Revitalisasi Sanggar Garajas

Loading

JAKARTA (IndependensI.com) – Sejak enam bulan terakhir Sanggar Garajas – sebuah sanggar seni rupa tertua di Jakarta khususnya di Jakarta Selatan – melakukan revitalisasi dengan menyelenggarakan melukis dan membuat sket bersama yang berlangsung di salah satu ruangan yang ada di Gelanggang Remaja Jakarta Selatan yang beralamat di Jalan Bulungan.

Saat gerakan untuk melakukan kegiatan melukis dan membuat sket bersama diumumkan melalui WA Group, ada yang mempertanyakan untuk apa kegiatan tersebut digalakkan kembali. Bukankah anggota Sanggar Garajas sudah ‘jago nglukis dan bikin sket?!?’

Namun, ketika dalam prakteknya revitalisasi tersebut ternyata (!) melibatkan para orangtua yang puteri-puteri mereka memiliki hobi menggambar, pertanyaan atau keraguan (?) yang muncul awalnya muncul tersebut – perlahan tapi pasti – hilang dengan sendirinya tak ubahnya seperti debu jalanan tertiup angin.

Salah seorang senior Sanggar Garajas sedang memberi bimbingan dan pengarahan – tanpa bermaksud untuk menggurui.
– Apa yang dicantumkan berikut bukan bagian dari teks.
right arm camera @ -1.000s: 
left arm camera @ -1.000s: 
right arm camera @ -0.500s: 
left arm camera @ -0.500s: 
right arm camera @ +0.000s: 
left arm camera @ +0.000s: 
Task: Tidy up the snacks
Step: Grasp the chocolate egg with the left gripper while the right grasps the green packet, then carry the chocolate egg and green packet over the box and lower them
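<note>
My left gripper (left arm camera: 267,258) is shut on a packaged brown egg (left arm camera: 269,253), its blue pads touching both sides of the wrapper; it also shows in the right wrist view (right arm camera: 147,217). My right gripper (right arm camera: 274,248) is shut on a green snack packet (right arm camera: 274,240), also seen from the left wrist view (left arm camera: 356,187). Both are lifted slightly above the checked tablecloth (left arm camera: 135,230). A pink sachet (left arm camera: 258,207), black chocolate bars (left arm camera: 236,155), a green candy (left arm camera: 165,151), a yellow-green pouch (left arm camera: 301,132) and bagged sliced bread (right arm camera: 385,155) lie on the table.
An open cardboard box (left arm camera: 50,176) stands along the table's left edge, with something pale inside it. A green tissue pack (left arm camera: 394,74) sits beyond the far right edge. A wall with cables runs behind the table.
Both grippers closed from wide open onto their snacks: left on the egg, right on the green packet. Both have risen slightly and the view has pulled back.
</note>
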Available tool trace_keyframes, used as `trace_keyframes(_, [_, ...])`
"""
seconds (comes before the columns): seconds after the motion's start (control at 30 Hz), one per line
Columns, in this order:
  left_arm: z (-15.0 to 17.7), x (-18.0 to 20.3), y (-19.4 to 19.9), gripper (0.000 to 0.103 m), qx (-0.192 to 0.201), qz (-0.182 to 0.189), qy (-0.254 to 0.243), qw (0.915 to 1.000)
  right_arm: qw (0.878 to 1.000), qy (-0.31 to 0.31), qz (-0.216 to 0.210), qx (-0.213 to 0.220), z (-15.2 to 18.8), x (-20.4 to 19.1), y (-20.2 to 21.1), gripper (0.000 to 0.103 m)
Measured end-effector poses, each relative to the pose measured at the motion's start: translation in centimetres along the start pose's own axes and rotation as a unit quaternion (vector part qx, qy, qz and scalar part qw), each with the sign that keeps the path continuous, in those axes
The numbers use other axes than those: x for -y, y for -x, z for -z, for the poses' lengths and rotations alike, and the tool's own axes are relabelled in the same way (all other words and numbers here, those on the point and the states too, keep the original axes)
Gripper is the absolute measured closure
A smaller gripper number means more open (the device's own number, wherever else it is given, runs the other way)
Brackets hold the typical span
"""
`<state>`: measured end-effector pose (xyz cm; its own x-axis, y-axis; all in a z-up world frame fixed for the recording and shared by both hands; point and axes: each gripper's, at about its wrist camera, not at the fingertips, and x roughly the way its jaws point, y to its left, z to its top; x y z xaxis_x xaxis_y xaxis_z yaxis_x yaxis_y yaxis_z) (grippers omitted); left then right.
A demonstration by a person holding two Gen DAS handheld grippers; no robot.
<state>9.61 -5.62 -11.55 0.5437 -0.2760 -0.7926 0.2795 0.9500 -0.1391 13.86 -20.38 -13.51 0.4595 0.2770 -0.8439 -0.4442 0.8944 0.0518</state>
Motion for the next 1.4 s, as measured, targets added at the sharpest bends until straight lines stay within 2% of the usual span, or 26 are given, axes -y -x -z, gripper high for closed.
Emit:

Kini, setiap hari Minggu, suasana di salah satu ruangan yang pada era 1970-an dijadikan tempat berkumpul oleh anak-anak dan para remaja putera-puteri untuk melukis dan membuat sket – kembali ramai dengan hadirnya  para millenial generation yang punya hobi menggambar.

Tapi, diakui atau tidak, suasana atau atmosfir yang ada sekarang berbeda sama sekali dengan suasana era 1970-an.

Dulu, remaja putera-puteri yang datang dan berkumpul kemudian ‘latian nglukis dan bikin sket bareng’ punya kebiasaan cukup unik. Yakni, sambil tetap aktif menggoreskan pensil di kertas gambar yang mereka bawa dari rumah mereka masing-masing – kemudian tiba-tiba ada salah seorang di antara mereka yang bercerita tentang film yang baru mereka tonton dua-tiga hari sebelumnya atau puisi dan novel yang mereka baca – yang lainnya segera merespon.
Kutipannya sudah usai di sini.